== What you need to do ==
Determine how many lines of the data below contain "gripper", then give only that number.

== Data ==
══════

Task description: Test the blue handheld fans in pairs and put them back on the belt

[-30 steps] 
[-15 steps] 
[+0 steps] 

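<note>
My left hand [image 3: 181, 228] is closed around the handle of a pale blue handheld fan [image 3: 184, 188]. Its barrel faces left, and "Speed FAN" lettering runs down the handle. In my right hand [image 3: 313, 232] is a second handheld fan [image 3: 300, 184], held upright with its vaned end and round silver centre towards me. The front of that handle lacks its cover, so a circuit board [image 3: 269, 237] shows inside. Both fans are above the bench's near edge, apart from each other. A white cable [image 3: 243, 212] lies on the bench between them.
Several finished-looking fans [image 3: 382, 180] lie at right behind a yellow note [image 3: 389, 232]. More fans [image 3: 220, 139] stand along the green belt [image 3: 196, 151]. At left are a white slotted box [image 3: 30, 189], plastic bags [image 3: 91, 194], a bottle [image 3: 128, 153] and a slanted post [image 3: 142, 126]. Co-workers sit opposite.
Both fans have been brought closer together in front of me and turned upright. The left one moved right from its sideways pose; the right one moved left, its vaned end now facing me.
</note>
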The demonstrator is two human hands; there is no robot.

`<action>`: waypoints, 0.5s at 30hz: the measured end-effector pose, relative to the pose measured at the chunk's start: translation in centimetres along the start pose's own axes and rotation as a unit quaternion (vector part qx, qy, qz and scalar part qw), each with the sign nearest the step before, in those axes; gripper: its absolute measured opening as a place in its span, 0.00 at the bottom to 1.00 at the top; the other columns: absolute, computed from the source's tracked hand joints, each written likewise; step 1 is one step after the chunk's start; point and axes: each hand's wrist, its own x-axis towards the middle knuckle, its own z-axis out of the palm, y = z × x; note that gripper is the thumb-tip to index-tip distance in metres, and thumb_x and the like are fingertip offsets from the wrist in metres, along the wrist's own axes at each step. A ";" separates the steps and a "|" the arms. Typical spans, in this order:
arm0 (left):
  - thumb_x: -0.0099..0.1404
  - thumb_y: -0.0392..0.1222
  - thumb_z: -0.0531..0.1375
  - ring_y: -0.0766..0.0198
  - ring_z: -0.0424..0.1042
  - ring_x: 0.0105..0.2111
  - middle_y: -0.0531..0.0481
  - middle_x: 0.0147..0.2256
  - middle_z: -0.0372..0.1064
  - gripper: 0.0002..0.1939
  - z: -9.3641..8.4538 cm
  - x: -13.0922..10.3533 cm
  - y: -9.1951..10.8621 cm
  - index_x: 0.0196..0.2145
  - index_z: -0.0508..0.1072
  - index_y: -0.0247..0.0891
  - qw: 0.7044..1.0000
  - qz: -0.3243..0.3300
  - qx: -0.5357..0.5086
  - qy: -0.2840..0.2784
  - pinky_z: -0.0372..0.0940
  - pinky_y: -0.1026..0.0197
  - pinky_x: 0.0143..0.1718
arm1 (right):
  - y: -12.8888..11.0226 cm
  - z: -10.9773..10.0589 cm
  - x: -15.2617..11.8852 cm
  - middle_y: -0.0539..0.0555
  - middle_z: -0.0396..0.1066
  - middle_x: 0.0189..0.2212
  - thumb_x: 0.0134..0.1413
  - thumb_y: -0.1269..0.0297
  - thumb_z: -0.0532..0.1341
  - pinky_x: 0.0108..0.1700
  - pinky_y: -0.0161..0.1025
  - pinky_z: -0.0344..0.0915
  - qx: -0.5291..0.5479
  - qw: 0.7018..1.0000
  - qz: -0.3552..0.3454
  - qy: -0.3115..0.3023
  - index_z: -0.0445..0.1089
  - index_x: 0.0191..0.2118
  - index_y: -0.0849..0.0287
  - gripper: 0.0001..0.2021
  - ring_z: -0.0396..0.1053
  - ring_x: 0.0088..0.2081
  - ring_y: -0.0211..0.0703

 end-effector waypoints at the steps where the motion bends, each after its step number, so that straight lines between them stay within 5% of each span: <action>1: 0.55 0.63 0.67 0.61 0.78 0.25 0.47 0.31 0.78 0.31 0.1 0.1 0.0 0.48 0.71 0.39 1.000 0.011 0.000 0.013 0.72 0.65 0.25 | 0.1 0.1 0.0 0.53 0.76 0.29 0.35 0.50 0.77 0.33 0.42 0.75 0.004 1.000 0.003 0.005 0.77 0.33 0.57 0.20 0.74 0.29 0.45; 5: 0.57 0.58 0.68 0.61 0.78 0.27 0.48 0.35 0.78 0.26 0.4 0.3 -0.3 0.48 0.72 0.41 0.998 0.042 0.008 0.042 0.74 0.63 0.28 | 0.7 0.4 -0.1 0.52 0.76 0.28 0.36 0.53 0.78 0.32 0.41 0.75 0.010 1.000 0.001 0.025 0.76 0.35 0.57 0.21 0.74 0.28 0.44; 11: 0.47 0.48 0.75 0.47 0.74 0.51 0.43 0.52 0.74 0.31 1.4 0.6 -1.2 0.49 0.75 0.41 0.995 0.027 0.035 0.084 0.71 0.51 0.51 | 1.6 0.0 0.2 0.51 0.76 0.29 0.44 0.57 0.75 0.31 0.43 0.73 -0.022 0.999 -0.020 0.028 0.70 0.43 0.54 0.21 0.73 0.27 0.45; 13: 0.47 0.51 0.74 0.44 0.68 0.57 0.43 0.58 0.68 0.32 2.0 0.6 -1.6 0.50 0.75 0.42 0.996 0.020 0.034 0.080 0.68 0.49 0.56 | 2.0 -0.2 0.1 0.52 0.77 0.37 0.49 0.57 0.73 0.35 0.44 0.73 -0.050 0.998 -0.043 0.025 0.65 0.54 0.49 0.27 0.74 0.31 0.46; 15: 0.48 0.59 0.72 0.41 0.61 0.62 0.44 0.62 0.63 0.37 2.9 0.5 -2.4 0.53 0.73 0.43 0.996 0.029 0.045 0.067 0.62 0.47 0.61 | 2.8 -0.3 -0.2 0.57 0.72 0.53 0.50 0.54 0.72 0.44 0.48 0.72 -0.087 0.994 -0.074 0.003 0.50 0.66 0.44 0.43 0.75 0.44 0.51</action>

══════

== Answer area ==
3